## What the exercise asks
Return the lines exactly as they stand, from the first of the material through the line containing "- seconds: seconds".

## Data block
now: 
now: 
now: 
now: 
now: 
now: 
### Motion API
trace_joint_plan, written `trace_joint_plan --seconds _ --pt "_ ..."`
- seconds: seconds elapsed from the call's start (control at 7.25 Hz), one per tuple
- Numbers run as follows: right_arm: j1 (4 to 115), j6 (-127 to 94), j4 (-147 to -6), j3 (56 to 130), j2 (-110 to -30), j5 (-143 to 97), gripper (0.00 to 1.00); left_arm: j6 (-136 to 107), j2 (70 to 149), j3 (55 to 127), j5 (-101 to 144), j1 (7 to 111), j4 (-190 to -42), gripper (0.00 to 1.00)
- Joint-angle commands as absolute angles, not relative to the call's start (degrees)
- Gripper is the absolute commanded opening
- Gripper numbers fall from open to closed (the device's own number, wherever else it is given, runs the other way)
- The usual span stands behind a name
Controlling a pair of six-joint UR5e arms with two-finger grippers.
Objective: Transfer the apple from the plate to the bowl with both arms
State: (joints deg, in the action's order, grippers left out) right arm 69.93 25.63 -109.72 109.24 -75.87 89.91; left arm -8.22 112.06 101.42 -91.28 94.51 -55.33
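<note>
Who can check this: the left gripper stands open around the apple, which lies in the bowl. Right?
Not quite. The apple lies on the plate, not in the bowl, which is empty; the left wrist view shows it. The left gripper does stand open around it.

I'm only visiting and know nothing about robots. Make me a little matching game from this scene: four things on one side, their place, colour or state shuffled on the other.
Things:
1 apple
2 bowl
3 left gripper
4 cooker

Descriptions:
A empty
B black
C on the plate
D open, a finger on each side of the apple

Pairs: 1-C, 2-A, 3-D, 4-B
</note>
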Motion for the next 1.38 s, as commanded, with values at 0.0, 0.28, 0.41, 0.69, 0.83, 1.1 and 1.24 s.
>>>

## Task answer
now: 
now: 
now: 
now: 
now: 
now: 
### Motion API
trace_joint_plan, written `trace_joint_plan --seconds _ --pt "_ ..."`
- seconds: seconds elapsed from the call's start (control at 7.25 Hz), one per tuple

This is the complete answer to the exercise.